[PATCH] thp: Simplify splitting PMD mapping huge zero page

"Kirill A. Shutemov" <kirill@xxxxxxxxxxxxx> · Fri, 27 Mar 2020 20:03:53 +0300

Splitting PMD mapping huge zero page can be simplified a lot: we can
just unmap it and fallback to PTE handling.

Signed-off-by: Kirill A. Shutemov <kirill.shutemov@xxxxxxxxxxxxxxx>
---
 mm/huge_memory.c | 57 ++++--------------------------------------------
 1 file changed, 4 insertions(+), 53 deletions(-)

diff --git a/mm/huge_memory.c b/mm/huge_memory.c
index 42407e16bd80..ef6a6bcb291f 100644
--- a/mm/huge_memory.c
+++ b/mm/huge_memory.c
@@ -2114,40 +2114,6 @@ void __split_huge_pud(struct vm_area_struct *vma, pud_t *pud,
 }
 #endif /* CONFIG_HAVE_ARCH_TRANSPARENT_HUGEPAGE_PUD */
 
-static void __split_huge_zero_page_pmd(struct vm_area_struct *vma,
-		unsigned long haddr, pmd_t *pmd)
-{
-	struct mm_struct *mm = vma->vm_mm;
-	pgtable_t pgtable;
-	pmd_t _pmd;
-	int i;
-
-	/*
-	 * Leave pmd empty until pte is filled note that it is fine to delay
-	 * notification until mmu_notifier_invalidate_range_end() as we are
-	 * replacing a zero pmd write protected page with a zero pte write
-	 * protected page.
-	 *
-	 * See Documentation/vm/mmu_notifier.rst
-	 */
-	pmdp_huge_clear_flush(vma, haddr, pmd);
-
-	pgtable = pgtable_trans_huge_withdraw(mm, pmd);
-	pmd_populate(mm, &_pmd, pgtable);
-
-	for (i = 0; i < HPAGE_PMD_NR; i++, haddr += PAGE_SIZE) {
-		pte_t *pte, entry;
-		entry = pfn_pte(my_zero_pfn(haddr), vma->vm_page_prot);
-		entry = pte_mkspecial(entry);
-		pte = pte_offset_map(&_pmd, haddr);
-		VM_BUG_ON(!pte_none(*pte));
-		set_pte_at(mm, haddr, pte, entry);
-		pte_unmap(pte);
-	}
-	smp_wmb(); /* make pte visible before pmd */
-	pmd_populate(mm, pmd, pgtable);
-}
-
 static void __split_huge_pmd_locked(struct vm_area_struct *vma, pmd_t *pmd,
 		unsigned long haddr, bool freeze)
 {
@@ -2167,7 +2133,7 @@ static void __split_huge_pmd_locked(struct vm_area_struct *vma, pmd_t *pmd,
 
 	count_vm_event(THP_SPLIT_PMD);
 
-	if (!vma_is_anonymous(vma)) {
+	if (!vma_is_anonymous(vma) || is_huge_zero_pmd(*pmd)) {
 		_pmd = pmdp_huge_clear_flush_notify(vma, haddr, pmd);
 		/*
 		 * We are going to unmap this huge page.
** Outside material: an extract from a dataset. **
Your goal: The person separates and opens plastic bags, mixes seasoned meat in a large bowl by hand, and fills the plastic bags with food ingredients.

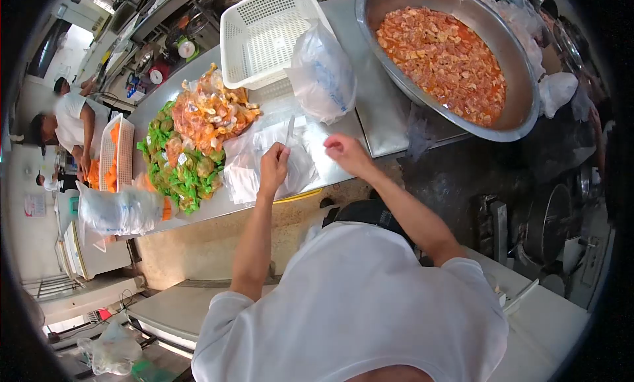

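Note:
My left hand (274, 168) is closed around the lower end of a thin pale strip (289, 129), which sticks up from the fingers; its kind is unclear. Beneath it, flat clear plastic bags (241, 170) lie in a stack at the table's near edge. My right hand (348, 154) hovers to the right of the stack, fingers loosely curled with a gap between the tips and nothing visible in them. Beyond the hands sits a puffed plastic bag with blue print (323, 75). Left of the stack are a pile of orange filled bags (214, 111) and green-tied filled bags (175, 160).
A large metal basin (522, 114) of red marinated meat pieces stands at the right. A white perforated basket (241, 71) is at the back of the metal table (337, 134). At far left, a co-worker (76, 121) stands by another basket (125, 157).

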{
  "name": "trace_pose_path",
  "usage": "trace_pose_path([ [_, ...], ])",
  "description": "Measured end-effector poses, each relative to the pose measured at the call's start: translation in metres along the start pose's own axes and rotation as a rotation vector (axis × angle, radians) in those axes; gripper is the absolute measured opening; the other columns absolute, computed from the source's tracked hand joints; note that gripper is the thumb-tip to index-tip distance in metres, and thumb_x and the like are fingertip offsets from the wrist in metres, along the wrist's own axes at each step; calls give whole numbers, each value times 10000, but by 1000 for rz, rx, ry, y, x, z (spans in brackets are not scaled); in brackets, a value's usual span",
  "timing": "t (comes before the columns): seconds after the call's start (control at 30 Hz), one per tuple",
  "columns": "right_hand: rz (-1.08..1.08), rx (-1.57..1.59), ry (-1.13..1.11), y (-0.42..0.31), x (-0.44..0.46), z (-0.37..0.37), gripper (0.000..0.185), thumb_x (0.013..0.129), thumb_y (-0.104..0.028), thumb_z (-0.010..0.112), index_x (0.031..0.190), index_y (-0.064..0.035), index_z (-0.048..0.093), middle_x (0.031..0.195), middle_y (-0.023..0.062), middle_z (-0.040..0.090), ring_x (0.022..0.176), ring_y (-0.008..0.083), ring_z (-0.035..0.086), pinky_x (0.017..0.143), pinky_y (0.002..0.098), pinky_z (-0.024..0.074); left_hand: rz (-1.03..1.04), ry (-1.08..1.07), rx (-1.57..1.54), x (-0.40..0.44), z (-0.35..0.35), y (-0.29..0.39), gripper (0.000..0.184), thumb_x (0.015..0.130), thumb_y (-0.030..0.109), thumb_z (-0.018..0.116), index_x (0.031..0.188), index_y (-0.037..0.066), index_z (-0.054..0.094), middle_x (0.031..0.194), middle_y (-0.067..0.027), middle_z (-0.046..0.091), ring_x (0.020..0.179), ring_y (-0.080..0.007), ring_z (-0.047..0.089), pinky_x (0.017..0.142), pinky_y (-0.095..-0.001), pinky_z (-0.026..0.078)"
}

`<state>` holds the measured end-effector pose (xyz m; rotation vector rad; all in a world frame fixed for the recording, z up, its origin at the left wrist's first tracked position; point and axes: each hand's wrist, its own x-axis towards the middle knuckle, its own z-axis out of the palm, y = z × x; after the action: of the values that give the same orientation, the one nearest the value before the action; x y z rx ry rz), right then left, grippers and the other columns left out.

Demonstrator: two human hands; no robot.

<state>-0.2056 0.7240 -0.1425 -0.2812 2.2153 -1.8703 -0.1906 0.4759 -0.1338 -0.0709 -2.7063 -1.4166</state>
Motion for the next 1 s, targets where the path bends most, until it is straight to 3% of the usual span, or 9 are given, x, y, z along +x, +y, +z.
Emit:
trace_pose_path([
  [0.27,-101,-136,-166,-54,3,22,379,725,-299,819,692,-4,583,608,79,552,590,155,511,549,355,430,-120,-78,-308,-18,3,84,224,946,232,648,923,17,591,701,-9,581,623,-86,513,554,-241,415],
  [0.3,-119,-159,-164,-60,-2,16,387,719,-300,822,678,-12,568,600,58,530,587,142,483,537,349,415,-326,-244,-405,-17,-4,93,223,951,263,629,907,50,577,806,-34,622,709,-119,569,636,-271,464],
  [0.4,-70,32,75,-56,-5,-5,387,766,-231,802,620,-59,488,603,-31,473,597,93,414,512,298,360,-427,8,-1083,-8,-2,111,241,947,299,583,846,83,551,862,-65,630,787,-155,579,742,-333,476],
  [0.53,-128,265,467,-101,7,-80,251,804,-96,746,736,-77,505,709,-25,531,676,80,513,601,253,440,-93,-681,-1470,-7,-30,167,224,917,265,507,807,71,528,815,-99,623,817,-227,583,760,-396,453],
  [0.57,-187,429,490,-129,9,-93,232,809,-63,741,773,-77,512,744,-5,551,683,93,521,601,259,447,-162,-778,-1375,-7,-34,184,226,909,253,521,823,49,563,808,-97,617,762,-238,566,729,-371,444],
  [0.67,-610,539,-10,-250,-27,-121,212,798,-12,719,799,-66,514,759,41,590,691,146,566,641,270,471,-8,-291,-309,15,-54,232,180,873,212,598,839,35,600,767,-79,599,726,-281,579,684,-398,446],
  [0.73,-738,101,-145,-281,-31,-125,181,804,-29,681,806,-52,501,766,75,597,687,182,581,657,290,471,788,225,117,54,-76,251,183,821,159,635,924,8,634,801,-138,613,760,-339,591,681,-435,438],
  [0.9,-695,-790,-24,-210,60,-126,71,759,-1,512,827,-22,508,848,157,547,829,355,548,748,396,452,653,-24,162,142,-60,204,287,712,156,650,949,-7,652,926,-204,648,882,-421,595,807,-477,464],
  [1.0,-775,-559,131,-122,74,-117,107,716,22,499,816,-14,505,861,161,531,871,381,532,761,437,441,537,-95,199,132,-20,105,171,714,141,649,834,23,678,905,-207,671,900,-421,600,864,-438,466],
])
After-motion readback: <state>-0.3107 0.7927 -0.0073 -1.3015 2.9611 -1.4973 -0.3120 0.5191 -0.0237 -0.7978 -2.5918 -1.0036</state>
So
@@ -2175,7 +2141,7 @@ static void __split_huge_pmd_locked(struct vm_area_struct *vma, pmd_t *pmd,
 		 */
 		if (arch_needs_pgtable_deposit())
 			zap_deposited_table(mm, pmd);
-		if (vma_is_dax(vma))
+		if (vma_is_dax(vma) || is_huge_zero_pmd(*pmd))
 			return;
 		page = pmd_page(_pmd);
 		if (!PageDirty(page) && pmd_dirty(_pmd))
@@ -2186,17 +2152,6 @@ static void __split_huge_pmd_locked(struct vm_area_struct *vma, pmd_t *pmd,
 		put_page(page);
 		add_mm_counter(mm, mm_counter_file(page), -HPAGE_PMD_NR);
 		return;
-	} else if (is_huge_zero_pmd(*pmd)) {
-		/*
-		 * FIXME: Do we want to invalidate secondary mmu by calling
-		 * mmu_notifier_invalidate_range() see comments below inside
-		 * __split_huge_pmd() ?
-		 *
-		 * We are going from a zero huge page write protected to zero
-		 * small page also write protected so it does not seems useful
-		 * to invalidate secondary mmu at this time.
-		 */
-		return __split_huge_zero_page_pmd(vma, haddr, pmd);
 	}
 
 	/*
@@ -2339,13 +2294,9 @@ void __split_huge_pmd(struct vm_area_struct *vma, pmd_t *pmd,
 	spin_unlock(ptl);
 	/*
 	 * No need to double call mmu_notifier->invalidate_range() callback.
-	 * They are 3 cases to consider inside __split_huge_pmd_locked():
+	 * They are 2 cases to consider inside __split_huge_pmd_locked():
 	 *  1) pmdp_huge_clear_flush_notify() call invalidate_range() obvious
-	 *  2) __split_huge_zero_page_pmd() read only zero page and any write
-	 *    fault will trigger a flush_notify before pointing to a new page
-	 *    (it is fine if the secondary mmu keeps pointing to the old zero
-	 *    page in the meantime)
-	 *  3) Split a huge pmd into pte pointing to the same page. No need
+	 *  2) Split a huge pmd into pte pointing to the same page. No need
 	 *     to invalidate secondary tlb entry they are all still valid.
 	 *     any further changes to individual pte will notify. So no need
 	 *     to call mmu_notifier->invalidate_range()
-- 
2.26.0